My Facebook, Twitter, and Tumblr feeds have been taken over by an increasingly acebic conversation between fans and critics of pretty much anything that is released by the entertainment industry these days. And the more the media in question pushes the boundaries, the sharper the words that are used. With the upcoming release of the last installment in the 50 Shades of Grey movies, the conversation swirling around it has once again been whipped into a frenzy.
Necessary Conversations Turned into a War of Words
With the best of intentions, a critic of the movie could share a long list of reasons why it’s unhealthy—such as this, this, this, this, and this—to try to convince a fan to boycott it. But what good would that serve? Does anyone take such lists seriously when they are of the opposing view and a tool in winning an argument? If someone wants to see the movie, they will and however well a critic might argue their point of view will not dissuade them.
In fact, a critic’s sincere attempt to make a fan see their point of view might even create dissension. Needless to say, dissension does not contribute to building healthy, vibrant communities. What is needed instead are conversations in which fans and critics calmly listen to one another without passing judgment, and with no other intention than to share opinions. However much these might differ, both fan and critic will gain insight from the conversation.
Furthermore, if critics of the movie believe the results of a study showing that 25% of readers of the novels between the ages of 18 and 24 are more likely to have an abusive partner, they have all the more reason to not judge fans. Because one of them might be their friend, and their judgmental attitude might have shut the only door they could have knocked on in the first place.
The Bigger Picture
It might not seem that important, that I am expending so much effort in discussing the discussions around a movie that will probably not become a beloved classic and will potentially be forgotten a generation from now.

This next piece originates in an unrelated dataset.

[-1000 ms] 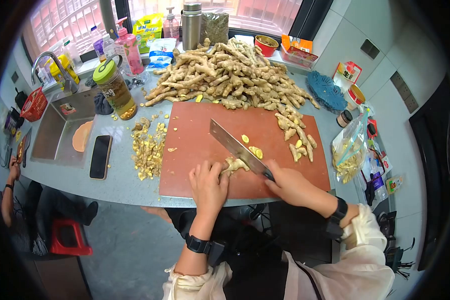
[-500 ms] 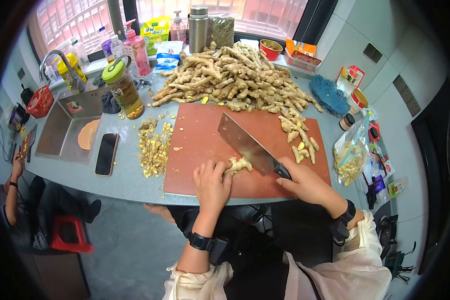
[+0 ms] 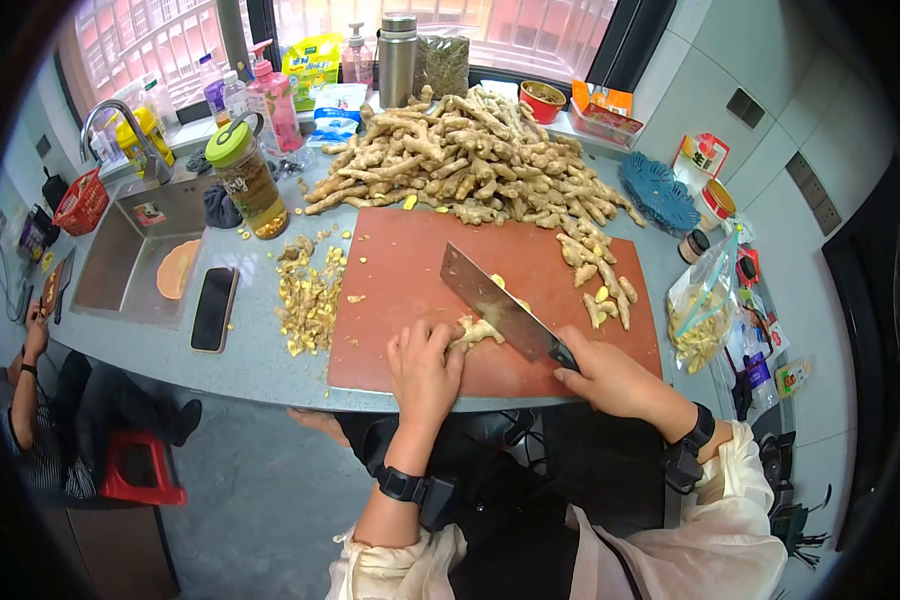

But when we look at the bigger picture, we see that these challenges also touch upon other more important conversations. Instead of consulting, we often see members of government warring with words. Instead of trying to figure out reality, we often see scientific studies attacking one another. Instead of searching for the truth of what happened, we often see the justice system turned into one recompensing best performances in a war of words in the courtroom.
Unfortunately, it seems that the art of conversation has been somewhat lost, and those around 50 Shades quickly turn into shaming. What I’m hoping for is for the shaming to stop. We need to respect everyone’s opinion and learn how to turn these differences into rich, civil, and eloquent conversations. These will no doubt prove to be quite enlightening and could perhaps restore some sanity in all the various conversations our society is engaged in.